PROBLEM TO WORK ON -
Every line below between the line holding "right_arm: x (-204" and the line holding "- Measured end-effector", inclusive, should be repeated exactly, and all other lines omitted.

DATASET EXTRACT -
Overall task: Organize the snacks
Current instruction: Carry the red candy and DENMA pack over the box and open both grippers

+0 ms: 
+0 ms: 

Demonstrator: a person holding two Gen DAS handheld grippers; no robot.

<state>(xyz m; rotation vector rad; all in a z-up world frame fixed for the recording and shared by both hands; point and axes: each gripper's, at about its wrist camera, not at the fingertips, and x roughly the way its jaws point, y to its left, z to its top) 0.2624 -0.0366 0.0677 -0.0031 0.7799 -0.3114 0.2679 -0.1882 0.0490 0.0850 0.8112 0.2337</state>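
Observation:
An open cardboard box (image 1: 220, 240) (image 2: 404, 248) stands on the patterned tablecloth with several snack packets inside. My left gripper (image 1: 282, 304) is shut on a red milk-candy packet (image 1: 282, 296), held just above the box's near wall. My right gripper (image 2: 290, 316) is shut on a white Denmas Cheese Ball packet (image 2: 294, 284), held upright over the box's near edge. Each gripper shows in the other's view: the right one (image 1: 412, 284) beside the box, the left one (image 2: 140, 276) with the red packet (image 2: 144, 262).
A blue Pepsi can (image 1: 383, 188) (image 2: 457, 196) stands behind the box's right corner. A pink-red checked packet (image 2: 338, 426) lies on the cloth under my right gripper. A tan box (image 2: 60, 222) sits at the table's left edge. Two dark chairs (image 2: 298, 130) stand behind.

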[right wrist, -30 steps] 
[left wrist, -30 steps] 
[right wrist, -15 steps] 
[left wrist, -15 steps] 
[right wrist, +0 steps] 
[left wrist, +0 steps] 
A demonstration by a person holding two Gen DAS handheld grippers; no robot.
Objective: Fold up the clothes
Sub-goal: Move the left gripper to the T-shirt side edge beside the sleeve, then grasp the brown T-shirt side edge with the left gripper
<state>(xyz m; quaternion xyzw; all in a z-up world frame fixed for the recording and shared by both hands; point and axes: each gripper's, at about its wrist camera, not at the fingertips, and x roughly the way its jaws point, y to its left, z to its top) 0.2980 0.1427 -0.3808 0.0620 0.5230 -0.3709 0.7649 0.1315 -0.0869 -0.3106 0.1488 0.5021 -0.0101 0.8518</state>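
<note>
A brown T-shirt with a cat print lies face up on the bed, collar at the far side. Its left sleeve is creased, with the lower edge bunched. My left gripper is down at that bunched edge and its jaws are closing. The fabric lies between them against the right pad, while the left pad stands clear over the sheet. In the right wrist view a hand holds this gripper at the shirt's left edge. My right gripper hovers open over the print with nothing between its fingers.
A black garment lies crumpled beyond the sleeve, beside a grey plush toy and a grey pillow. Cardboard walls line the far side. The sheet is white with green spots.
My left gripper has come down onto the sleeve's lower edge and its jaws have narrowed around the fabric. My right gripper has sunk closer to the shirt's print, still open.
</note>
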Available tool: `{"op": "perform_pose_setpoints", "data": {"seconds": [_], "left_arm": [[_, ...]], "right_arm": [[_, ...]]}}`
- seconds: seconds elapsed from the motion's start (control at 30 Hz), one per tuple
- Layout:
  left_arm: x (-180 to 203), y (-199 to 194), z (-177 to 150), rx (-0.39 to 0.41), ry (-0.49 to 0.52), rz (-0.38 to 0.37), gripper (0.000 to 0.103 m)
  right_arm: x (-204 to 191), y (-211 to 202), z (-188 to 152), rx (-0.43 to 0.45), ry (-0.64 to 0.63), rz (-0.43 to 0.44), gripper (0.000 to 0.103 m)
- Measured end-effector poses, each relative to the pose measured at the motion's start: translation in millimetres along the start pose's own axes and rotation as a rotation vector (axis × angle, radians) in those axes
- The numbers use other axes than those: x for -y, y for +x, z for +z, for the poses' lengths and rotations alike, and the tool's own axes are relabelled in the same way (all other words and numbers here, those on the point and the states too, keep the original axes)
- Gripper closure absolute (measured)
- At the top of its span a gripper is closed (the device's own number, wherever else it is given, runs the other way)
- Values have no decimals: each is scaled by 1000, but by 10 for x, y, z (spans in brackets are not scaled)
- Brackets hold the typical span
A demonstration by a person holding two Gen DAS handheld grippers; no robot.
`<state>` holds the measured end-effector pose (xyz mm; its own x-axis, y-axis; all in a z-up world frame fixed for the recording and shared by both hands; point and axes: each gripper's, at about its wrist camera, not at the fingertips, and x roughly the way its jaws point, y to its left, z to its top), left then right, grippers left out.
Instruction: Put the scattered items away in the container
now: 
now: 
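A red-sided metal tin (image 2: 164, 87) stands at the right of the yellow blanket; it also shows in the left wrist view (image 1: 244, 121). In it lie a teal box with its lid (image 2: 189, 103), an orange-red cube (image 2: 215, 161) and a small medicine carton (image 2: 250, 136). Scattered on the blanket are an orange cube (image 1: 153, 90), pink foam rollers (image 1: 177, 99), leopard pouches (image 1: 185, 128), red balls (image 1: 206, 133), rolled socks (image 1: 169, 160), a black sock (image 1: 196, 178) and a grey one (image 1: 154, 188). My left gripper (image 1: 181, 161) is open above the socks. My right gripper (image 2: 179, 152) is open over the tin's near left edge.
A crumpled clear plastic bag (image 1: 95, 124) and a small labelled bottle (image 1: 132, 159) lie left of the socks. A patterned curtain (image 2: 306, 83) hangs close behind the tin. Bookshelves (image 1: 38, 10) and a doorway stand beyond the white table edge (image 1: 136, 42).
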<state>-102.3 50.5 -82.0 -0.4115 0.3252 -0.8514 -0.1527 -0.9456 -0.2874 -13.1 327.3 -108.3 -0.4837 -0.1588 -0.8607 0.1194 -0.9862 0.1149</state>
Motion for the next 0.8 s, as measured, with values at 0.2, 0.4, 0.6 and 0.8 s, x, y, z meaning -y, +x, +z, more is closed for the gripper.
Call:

RESPONSE BOX -
  right_arm: x (-204 to 191), y (-211 to 202), z (-188 to 152), rx (-0.43 to 0.45), ry (-0.64 to 0.63), rz (-0.43 to 0.44), gripper (0.000 to 0.103 m)
- Measured end-effector poses, each relative to the pose measured at the motion's start: translation in millimetres along the start pose's own axes and rotation as a rotation vector (axis × angle, radians) in those axes

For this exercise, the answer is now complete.